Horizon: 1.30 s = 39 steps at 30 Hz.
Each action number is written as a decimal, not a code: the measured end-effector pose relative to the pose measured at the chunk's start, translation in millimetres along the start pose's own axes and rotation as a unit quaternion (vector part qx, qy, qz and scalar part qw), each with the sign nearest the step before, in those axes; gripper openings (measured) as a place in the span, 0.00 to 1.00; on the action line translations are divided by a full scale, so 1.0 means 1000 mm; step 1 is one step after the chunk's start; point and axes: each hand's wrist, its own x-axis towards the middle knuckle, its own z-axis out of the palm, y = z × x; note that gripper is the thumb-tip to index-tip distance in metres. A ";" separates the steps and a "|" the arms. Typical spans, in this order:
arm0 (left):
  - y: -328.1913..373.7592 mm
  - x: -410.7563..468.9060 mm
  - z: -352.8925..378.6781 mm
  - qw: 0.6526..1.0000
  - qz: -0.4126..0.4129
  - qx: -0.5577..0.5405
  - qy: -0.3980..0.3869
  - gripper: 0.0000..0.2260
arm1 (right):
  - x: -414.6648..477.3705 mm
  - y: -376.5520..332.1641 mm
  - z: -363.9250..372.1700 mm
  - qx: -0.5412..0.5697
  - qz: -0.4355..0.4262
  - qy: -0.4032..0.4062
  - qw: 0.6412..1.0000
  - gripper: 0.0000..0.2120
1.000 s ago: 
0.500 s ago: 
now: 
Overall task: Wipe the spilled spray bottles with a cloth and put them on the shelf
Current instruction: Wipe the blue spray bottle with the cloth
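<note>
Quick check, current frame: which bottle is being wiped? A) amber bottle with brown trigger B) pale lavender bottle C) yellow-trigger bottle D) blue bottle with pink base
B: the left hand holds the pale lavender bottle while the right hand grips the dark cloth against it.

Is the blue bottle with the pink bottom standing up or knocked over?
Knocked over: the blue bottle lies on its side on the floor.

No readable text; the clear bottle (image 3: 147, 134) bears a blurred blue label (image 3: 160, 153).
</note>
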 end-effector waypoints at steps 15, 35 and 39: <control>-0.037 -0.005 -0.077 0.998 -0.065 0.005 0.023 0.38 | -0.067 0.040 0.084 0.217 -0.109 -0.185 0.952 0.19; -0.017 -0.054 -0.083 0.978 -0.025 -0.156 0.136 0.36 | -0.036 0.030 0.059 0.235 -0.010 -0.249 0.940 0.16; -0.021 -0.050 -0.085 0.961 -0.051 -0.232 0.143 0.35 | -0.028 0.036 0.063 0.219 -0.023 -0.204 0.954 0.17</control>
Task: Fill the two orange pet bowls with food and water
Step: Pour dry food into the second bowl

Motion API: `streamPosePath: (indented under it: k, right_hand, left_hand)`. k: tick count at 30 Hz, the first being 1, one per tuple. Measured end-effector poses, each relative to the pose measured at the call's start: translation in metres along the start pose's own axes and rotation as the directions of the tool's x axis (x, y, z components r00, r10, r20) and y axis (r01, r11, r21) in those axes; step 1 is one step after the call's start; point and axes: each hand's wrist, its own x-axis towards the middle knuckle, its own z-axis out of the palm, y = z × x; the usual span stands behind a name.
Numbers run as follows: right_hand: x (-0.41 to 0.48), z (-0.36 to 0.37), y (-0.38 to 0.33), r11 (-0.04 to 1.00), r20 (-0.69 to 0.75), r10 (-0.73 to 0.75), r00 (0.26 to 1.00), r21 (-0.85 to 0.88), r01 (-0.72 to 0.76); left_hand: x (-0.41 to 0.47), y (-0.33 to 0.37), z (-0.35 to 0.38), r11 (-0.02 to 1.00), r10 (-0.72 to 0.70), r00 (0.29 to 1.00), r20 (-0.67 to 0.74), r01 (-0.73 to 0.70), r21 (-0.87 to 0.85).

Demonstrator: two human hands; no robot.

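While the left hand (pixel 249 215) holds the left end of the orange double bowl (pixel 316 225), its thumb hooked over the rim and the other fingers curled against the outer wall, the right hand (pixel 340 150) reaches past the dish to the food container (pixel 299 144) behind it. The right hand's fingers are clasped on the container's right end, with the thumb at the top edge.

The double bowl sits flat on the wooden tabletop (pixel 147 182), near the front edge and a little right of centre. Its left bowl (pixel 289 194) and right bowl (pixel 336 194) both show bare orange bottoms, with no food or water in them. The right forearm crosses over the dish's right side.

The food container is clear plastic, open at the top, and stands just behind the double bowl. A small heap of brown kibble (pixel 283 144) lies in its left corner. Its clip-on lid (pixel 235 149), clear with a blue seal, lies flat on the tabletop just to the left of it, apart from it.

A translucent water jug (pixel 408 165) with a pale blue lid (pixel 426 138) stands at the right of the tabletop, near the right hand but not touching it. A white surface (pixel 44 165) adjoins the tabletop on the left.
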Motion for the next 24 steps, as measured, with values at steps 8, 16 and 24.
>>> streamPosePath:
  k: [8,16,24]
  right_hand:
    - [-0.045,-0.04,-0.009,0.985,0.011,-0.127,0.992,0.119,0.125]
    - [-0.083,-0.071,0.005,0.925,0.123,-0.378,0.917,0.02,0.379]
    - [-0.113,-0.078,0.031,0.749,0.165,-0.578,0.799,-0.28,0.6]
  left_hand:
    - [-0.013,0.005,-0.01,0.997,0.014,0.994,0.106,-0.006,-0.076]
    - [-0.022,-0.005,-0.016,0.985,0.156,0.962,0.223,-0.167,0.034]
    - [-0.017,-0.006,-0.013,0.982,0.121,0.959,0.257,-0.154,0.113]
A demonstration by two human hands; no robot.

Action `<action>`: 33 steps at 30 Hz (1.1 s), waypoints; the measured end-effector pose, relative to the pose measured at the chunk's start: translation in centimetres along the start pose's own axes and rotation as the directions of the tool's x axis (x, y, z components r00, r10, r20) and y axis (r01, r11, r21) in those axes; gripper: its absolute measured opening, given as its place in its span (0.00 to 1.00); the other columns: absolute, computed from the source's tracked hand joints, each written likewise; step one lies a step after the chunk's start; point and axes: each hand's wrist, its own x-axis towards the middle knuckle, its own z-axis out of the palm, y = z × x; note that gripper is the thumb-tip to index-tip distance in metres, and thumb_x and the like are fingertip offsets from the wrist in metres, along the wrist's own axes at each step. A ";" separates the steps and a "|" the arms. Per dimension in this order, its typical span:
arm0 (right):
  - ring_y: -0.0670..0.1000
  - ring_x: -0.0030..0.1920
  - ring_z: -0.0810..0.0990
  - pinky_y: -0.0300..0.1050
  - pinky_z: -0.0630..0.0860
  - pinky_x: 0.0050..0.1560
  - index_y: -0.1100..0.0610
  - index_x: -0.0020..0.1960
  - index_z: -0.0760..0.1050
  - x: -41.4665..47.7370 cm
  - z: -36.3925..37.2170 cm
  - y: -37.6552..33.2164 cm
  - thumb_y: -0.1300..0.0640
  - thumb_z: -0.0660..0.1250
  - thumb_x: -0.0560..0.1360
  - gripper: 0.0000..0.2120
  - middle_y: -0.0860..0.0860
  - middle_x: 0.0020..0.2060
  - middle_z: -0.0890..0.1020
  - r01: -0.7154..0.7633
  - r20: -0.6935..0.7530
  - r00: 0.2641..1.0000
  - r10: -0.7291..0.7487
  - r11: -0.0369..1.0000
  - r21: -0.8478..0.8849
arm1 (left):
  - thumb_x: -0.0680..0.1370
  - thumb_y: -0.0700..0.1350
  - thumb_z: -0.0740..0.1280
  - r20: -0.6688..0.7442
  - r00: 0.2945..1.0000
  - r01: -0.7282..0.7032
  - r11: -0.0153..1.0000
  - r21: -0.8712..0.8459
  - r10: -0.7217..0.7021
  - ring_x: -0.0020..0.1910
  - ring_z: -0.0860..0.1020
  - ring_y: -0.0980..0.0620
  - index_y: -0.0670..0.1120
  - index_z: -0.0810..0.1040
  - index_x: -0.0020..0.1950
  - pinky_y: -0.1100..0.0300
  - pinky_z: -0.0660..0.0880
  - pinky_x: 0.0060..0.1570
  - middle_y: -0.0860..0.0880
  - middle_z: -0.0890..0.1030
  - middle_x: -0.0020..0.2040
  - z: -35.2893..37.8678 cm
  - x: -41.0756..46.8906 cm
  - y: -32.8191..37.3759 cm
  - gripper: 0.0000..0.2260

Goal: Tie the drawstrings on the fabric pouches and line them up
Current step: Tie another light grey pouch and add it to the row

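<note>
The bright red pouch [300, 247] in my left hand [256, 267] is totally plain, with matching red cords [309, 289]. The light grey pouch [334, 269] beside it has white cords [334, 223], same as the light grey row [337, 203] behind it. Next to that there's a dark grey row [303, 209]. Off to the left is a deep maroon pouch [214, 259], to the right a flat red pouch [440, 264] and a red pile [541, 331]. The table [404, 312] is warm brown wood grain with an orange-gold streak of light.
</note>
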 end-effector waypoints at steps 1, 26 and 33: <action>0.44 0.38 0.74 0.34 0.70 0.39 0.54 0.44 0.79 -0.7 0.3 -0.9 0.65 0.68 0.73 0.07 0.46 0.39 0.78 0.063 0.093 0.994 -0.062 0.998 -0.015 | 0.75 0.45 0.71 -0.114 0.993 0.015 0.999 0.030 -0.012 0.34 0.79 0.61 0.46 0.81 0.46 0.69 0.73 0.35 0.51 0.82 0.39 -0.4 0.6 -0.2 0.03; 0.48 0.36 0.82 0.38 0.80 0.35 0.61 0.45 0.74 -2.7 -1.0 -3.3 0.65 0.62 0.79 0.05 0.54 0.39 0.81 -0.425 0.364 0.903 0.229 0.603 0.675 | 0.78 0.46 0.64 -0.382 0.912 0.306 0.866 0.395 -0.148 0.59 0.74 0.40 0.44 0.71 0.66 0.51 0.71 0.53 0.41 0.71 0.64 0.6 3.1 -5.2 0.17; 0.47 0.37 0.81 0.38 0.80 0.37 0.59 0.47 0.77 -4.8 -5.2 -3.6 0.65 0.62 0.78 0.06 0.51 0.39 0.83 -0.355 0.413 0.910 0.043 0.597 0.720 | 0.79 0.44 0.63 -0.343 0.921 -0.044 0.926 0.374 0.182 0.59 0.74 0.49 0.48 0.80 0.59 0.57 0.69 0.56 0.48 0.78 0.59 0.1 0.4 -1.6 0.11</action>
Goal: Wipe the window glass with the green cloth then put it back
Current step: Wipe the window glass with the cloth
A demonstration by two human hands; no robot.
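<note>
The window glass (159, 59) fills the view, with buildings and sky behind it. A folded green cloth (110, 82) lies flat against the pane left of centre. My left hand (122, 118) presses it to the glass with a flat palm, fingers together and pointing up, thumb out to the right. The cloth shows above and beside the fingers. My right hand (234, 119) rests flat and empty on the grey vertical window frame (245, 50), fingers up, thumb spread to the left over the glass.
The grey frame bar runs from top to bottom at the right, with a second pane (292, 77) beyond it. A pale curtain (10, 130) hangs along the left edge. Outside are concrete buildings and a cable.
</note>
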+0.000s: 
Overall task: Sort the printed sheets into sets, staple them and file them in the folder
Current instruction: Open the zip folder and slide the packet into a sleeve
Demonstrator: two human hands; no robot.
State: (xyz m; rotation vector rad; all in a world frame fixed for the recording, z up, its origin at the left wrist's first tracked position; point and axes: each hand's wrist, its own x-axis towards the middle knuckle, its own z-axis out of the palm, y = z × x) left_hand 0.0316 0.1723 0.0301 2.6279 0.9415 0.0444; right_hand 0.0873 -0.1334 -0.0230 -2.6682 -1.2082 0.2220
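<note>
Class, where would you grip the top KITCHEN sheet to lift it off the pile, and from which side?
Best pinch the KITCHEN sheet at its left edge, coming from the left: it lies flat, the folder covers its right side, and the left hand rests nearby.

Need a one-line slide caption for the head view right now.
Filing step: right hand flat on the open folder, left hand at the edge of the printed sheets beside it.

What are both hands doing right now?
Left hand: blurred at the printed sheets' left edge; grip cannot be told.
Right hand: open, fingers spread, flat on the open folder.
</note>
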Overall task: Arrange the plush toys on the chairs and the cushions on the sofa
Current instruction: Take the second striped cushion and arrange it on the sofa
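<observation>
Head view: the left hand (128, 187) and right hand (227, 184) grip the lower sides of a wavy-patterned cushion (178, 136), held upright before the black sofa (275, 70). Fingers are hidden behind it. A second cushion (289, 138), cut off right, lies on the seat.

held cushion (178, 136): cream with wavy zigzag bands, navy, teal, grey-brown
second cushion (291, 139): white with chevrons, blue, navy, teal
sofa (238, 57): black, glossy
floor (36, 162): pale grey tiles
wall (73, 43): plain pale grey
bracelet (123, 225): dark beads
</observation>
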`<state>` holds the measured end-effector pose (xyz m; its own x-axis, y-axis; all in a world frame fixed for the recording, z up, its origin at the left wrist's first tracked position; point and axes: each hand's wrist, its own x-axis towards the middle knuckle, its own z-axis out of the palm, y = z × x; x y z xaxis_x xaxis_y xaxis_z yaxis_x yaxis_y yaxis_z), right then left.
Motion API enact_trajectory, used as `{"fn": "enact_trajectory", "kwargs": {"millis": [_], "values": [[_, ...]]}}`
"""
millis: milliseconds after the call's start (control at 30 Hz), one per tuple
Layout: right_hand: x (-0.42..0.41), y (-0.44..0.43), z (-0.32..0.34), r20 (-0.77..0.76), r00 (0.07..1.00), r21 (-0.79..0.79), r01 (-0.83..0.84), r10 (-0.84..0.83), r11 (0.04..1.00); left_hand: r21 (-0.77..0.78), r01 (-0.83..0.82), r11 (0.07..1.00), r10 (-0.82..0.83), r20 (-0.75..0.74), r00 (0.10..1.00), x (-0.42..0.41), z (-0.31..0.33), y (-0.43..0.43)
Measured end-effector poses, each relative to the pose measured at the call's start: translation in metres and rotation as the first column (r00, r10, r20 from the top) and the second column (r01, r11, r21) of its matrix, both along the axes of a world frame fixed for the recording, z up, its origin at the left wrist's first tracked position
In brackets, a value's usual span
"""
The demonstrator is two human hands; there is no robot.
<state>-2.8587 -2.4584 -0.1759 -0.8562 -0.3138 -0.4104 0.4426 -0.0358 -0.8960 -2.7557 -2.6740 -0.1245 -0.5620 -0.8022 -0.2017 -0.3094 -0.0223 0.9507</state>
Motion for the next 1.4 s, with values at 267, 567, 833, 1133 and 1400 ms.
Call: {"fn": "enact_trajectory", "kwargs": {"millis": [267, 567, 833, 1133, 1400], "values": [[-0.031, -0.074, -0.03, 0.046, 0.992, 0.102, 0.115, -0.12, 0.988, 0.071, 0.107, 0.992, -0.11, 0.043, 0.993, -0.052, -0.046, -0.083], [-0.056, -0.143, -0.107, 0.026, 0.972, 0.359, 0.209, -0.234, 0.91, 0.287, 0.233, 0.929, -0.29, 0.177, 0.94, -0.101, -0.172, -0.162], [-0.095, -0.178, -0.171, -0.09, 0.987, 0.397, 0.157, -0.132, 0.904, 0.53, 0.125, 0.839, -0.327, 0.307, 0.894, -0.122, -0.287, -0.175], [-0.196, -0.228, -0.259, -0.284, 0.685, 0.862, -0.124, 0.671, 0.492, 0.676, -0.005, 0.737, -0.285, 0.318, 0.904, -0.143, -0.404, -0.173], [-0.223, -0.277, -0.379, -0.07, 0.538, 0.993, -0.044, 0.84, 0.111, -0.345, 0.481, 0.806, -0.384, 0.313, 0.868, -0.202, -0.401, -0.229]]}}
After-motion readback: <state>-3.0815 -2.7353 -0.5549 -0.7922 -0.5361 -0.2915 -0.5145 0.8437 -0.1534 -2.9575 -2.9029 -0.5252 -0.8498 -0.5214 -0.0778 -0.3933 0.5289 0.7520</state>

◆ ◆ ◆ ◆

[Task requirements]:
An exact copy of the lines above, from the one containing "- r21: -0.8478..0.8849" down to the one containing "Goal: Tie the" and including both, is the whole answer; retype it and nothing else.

[Output for this exercise]:
  - r21: -0.8478..0.8849
arm1 (left):
  - thumb_x: -0.0680..0.1370
  - thumb_y: -0.0700..0.1350
  - thumb_z: -0.0740..0.1280
  - r20: -0.6688..0.7442
  - r00: 0.2945..1.0000
  - r01: -0.7282..0.7032
  - r11: -0.0153..1.0000
  - r21: -0.8712..0.8459
  - r10: -0.7217..0.7021
  - ring_x: -0.0020..0.1910
  - ring_z: -0.0860..0.1020
  - ring_y: -0.0980..0.0620
  - index_y: -0.0670..0.1120
  - index_z: -0.0810..0.1040
  - index_x: -0.0020..0.1950
  - pinky_y: -0.1100..0.0300
  - pinky_z: -0.0660..0.0880
  - pinky_x: 0.0060..0.1570
  - middle_y: -0.0860..0.0880
  - middle_z: -0.0890..0.1030
  - middle_x: -0.0020..0.2040
  - z: -35.2893..37.8678 cm
  - x: -41.0756..46.8906 cm
  - y: -32.8191..37.3759 cm
  - gripper: 0.0000..0.2260

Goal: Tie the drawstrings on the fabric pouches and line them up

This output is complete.